March 14, 2014, 1 p.m.View more articles
In 2012, a serious motorcycle accident near Cardiff, Wales broke Stephen Power’s jaw, nose, skull and cheekbones – injuries that could have been even worse were it not for his crash helmet. The injured biker was immediately rushed to Morriston Hospital in Swansea, where he would remain for almost 4 months as medical teams sought to repair the damage to his skull.
Though the surgeons were able to address many of Mr Power’s injuries during that period, the trauma to his left eye socket – so serious that ophthalmologists feared he would lose sight in that eye – presented a particularly complex surgical challenge. Reconstructing an eye socket involves cutting and reshaping very thin sections of bone, working in close proximity to soft eye tissue, and this carries significant risks. The team’s solution was to draw upon state-of-the-art 3D printing technology, working with prosthetic design engineers from Cardiff Metropolitan University to create custom titanium implants.
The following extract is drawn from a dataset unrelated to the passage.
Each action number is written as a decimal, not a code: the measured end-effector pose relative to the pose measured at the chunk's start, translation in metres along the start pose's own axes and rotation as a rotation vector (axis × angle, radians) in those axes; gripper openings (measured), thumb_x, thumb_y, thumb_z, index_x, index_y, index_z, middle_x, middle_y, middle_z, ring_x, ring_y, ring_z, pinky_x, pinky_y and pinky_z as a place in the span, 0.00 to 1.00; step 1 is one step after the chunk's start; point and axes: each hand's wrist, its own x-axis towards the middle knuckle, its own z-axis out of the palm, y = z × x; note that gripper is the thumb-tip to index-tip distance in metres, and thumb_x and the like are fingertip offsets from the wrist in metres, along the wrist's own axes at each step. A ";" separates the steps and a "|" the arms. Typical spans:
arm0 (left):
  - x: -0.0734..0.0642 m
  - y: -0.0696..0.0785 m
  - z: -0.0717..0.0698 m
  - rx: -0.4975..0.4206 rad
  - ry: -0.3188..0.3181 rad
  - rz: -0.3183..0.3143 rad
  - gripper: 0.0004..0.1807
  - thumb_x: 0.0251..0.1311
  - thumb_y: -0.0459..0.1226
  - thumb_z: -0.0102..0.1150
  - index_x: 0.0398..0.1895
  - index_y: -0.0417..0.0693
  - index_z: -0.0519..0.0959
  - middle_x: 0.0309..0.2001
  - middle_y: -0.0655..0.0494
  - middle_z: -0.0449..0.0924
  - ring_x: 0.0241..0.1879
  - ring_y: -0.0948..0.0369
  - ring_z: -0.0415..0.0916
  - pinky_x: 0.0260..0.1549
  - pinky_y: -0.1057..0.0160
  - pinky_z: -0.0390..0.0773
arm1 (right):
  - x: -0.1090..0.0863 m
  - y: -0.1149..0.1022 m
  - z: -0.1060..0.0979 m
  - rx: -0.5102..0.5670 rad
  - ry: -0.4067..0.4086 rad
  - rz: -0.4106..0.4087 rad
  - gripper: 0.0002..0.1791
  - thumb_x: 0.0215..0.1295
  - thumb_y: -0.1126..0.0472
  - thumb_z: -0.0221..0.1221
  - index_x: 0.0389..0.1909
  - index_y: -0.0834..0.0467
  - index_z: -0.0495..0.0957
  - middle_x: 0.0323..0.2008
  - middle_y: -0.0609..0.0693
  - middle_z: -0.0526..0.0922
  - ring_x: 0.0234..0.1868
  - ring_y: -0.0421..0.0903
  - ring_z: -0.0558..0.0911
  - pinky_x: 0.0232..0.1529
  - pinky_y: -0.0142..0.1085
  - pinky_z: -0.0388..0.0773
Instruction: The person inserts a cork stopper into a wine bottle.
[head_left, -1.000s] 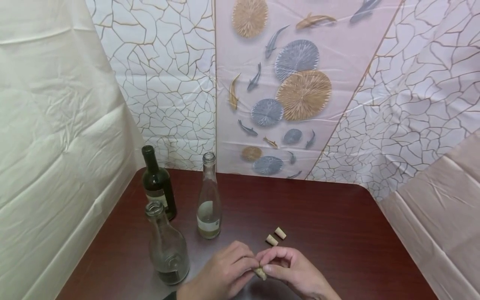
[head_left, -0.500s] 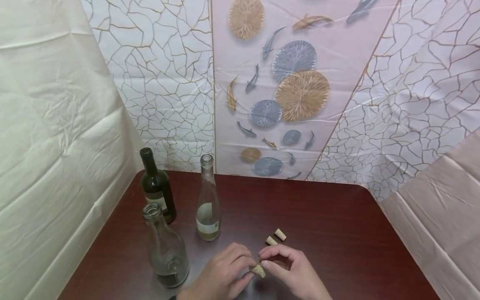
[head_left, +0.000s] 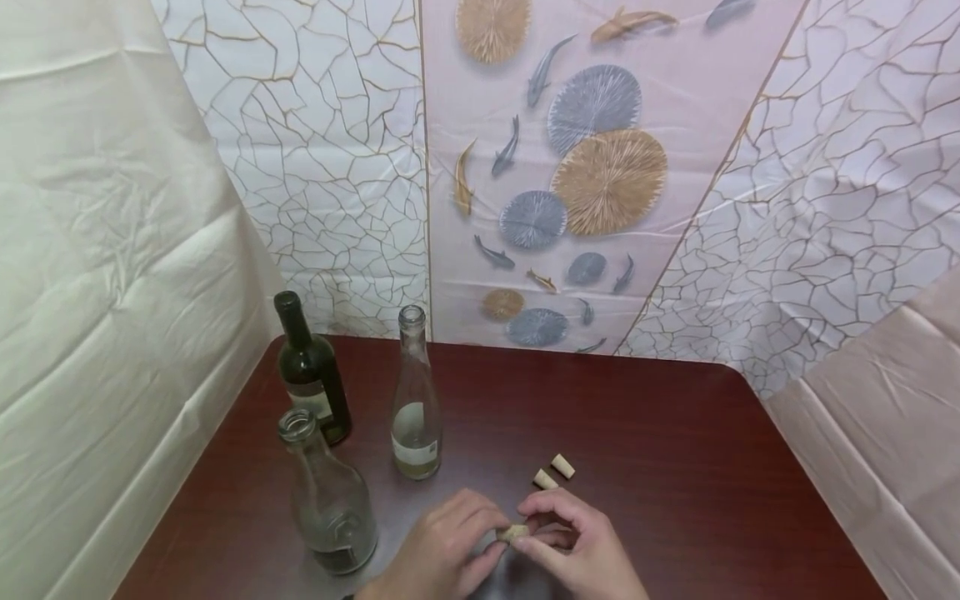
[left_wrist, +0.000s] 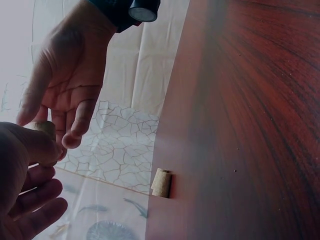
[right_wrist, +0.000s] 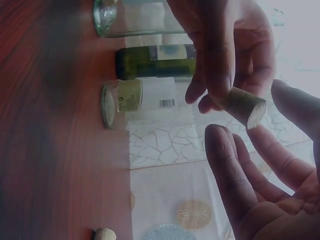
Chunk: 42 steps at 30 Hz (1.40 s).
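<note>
My left hand [head_left: 450, 537] pinches a small tapered cork [head_left: 513, 532] between thumb and fingers, low in the head view. In the right wrist view the pale end face of the held cork [right_wrist: 257, 113] points toward my right hand [right_wrist: 270, 185]. The right fingers and thumb are spread loosely around that end, one fingertip right at its edge. In the left wrist view the left thumb covers much of the cork [left_wrist: 46, 128]. Two more corks, a nearer one [head_left: 545, 480] and a farther one [head_left: 562, 466], lie on the table just beyond the right hand.
To the left stand a clear wide bottle [head_left: 333, 508], a dark green wine bottle [head_left: 318, 375] and a slim clear bottle [head_left: 416, 425] with a label, all without stoppers. Patterned cloth [head_left: 345, 167] hangs behind the dark red table [head_left: 637, 417].
The cork between the hands has turned from slanting down to lying nearly level. The right hand drew back slightly, then came back to the cork's end. The bottles and loose corks stay put.
</note>
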 end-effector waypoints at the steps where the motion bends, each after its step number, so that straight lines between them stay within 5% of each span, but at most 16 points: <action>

First, detailed medical scans were used to create a 3D model of Mr Power’s face. The engineers then used these models to design highly accurate implants that could be manufactured using a 3D printer. Fitting the new implants took surgeons around 8 hours, but at last Mr Power’s facial reconstruction was complete.
Mr Power is reported to be recovering well from the procedure and has commented that his life has been transformed. The next challenge for design engineers and surgeons is to find ways to reduce the costs of 3D printing, so as to encourage wider use of the technology in surgical units around the world.